EXERCISE PROMPT: In the lines below, look for "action". Copy each line where it appears.

SOURCE DATA:
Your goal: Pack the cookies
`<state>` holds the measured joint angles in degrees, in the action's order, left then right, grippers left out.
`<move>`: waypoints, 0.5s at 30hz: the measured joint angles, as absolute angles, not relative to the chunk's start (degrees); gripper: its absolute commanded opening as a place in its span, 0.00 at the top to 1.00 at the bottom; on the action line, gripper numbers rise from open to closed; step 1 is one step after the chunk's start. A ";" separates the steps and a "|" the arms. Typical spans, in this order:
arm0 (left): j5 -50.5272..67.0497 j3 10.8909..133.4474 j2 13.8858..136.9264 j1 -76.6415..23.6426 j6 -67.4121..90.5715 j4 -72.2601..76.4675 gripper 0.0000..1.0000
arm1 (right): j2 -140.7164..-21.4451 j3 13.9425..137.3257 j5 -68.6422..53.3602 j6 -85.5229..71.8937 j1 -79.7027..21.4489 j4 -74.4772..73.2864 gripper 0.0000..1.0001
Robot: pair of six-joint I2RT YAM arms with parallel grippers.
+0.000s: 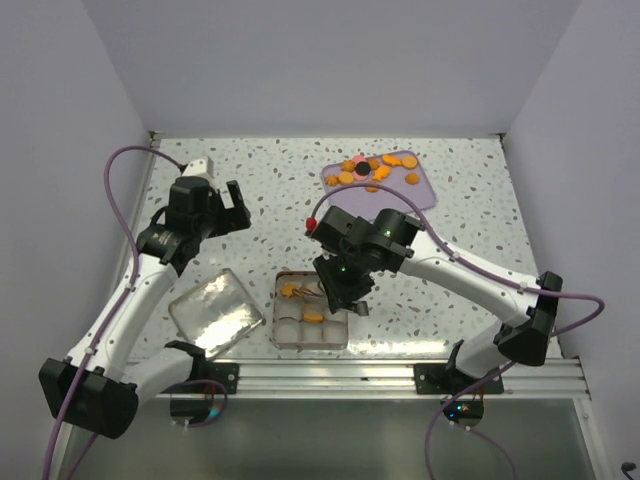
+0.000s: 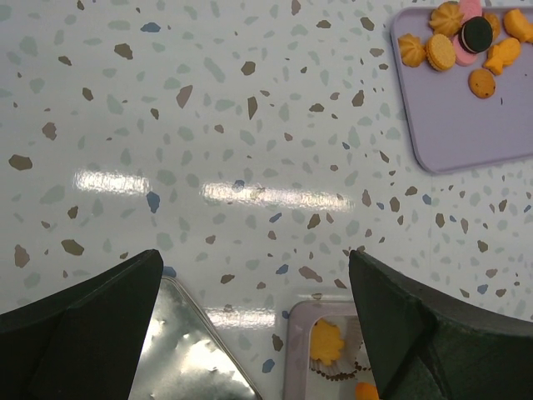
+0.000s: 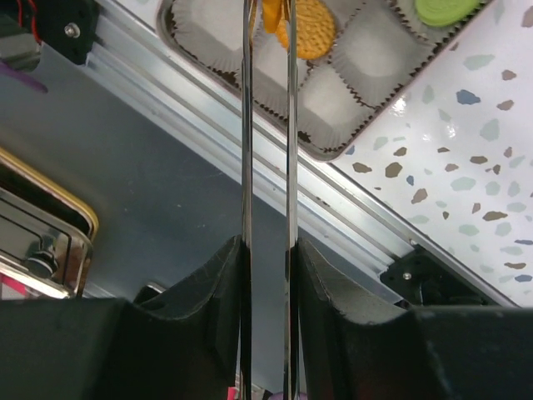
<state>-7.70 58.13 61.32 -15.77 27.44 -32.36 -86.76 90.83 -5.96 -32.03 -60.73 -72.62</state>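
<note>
L arm: left gripper (image 2: 254,258) hangs over bare table, jaws spread wide, holding nothing. Clear lid (image 1: 213,312) lies flat at approx. 6 o'clock of it in top view, just beside the tin (image 1: 276,330), which sits at the near edge, centre.

Tin contents, R wrist view: white paper cups (image 3: 371,50), most empty; round orange cookie (image 3: 310,32) flat in one, green cookie (image 3: 445,10) in another toward 2 o'clock.

R arm: right gripper (image 3: 268,7) is directly over the tin, long thin blades pressed in on an orange cookie (image 3: 271,18) held on edge, just at 9 o'clock of the round one. Which cup lies beneath: cannot tell.

Unpacked cookies (image 1: 375,168), incl. a dark one (image 1: 362,160), are piled at the far end of the purple tray (image 1: 425,190), at approx. 12–1 o'clock from the R gripper, well apart from the tin.

Assessment: packing early; most stock not yet moved. Release into a cup looks due. Tray is on R side, R arm somewhat nearer; next fetch prob. runs far-and-right from the tin.
</note>
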 measured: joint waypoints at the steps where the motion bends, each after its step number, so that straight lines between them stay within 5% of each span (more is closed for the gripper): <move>1: -7.70 58.13 61.21 -15.77 27.44 -32.36 0.00 | -87.24 91.18 -6.04 -32.03 -61.41 -72.47 0.76; 6: -7.70 58.13 60.88 -15.77 27.44 -32.36 0.00 | -89.41 92.29 -6.87 -32.10 -63.55 -71.83 0.73; 15: -7.70 58.13 60.84 -15.77 27.44 -32.42 0.00 | -91.59 93.01 -6.48 -32.14 -63.75 -71.13 0.51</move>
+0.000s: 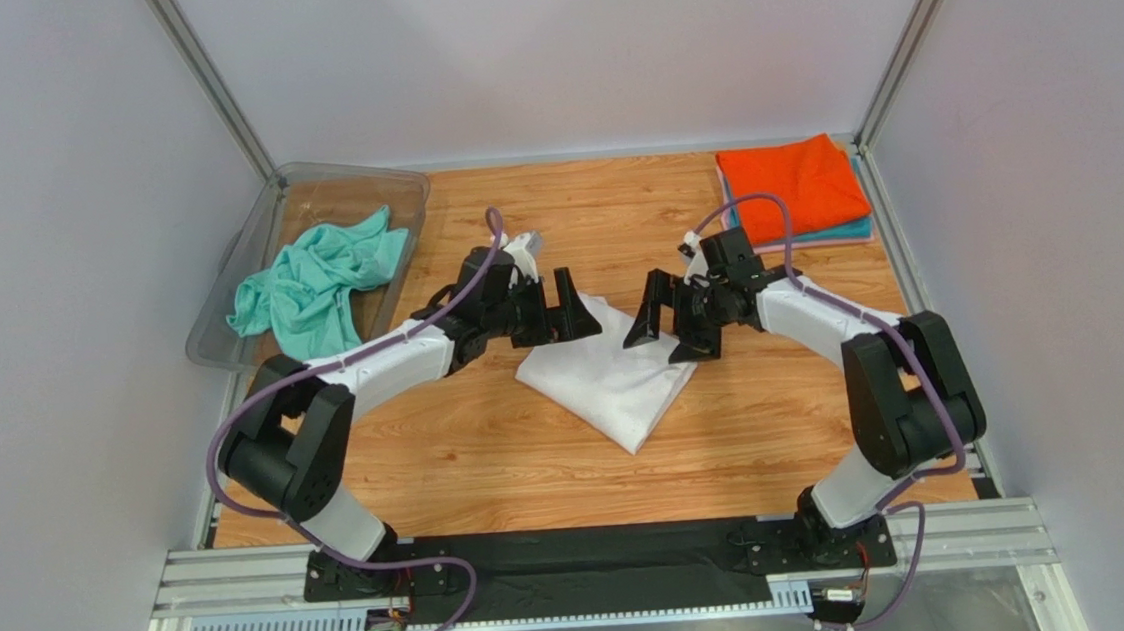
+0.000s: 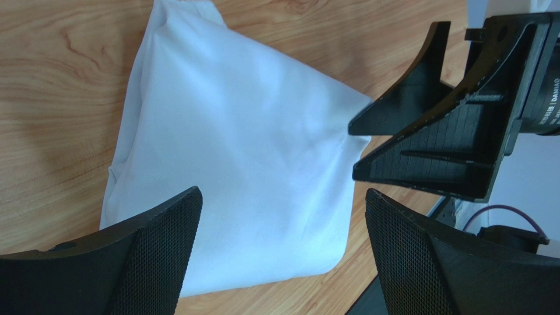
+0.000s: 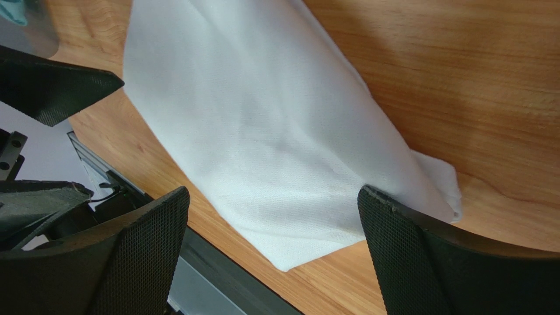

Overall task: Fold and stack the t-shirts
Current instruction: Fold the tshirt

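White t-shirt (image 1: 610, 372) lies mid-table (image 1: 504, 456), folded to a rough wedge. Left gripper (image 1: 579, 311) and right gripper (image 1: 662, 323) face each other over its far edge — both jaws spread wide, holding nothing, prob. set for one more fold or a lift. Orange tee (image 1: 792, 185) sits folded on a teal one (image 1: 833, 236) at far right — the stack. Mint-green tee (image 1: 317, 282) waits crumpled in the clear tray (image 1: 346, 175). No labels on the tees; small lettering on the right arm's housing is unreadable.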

SOLUTION TO THE PROBLEM:
`<state>` holds the measured joint angles in degrees, in the action's order, left then right, grippers left out.
`<move>`: waypoints, 0.5s at 30hz: the measured joint angles, as absolute angles, not relative to the chunk's start (degrees); gripper: its absolute commanded opening as a place in its span, 0.00 at the top to 1.00 at the bottom; on the action line, gripper numbers rise from open to closed; step 1 is one step after the chunk's start. A ";" separates the steps and a "|" the arms. Typical spans, in this order:

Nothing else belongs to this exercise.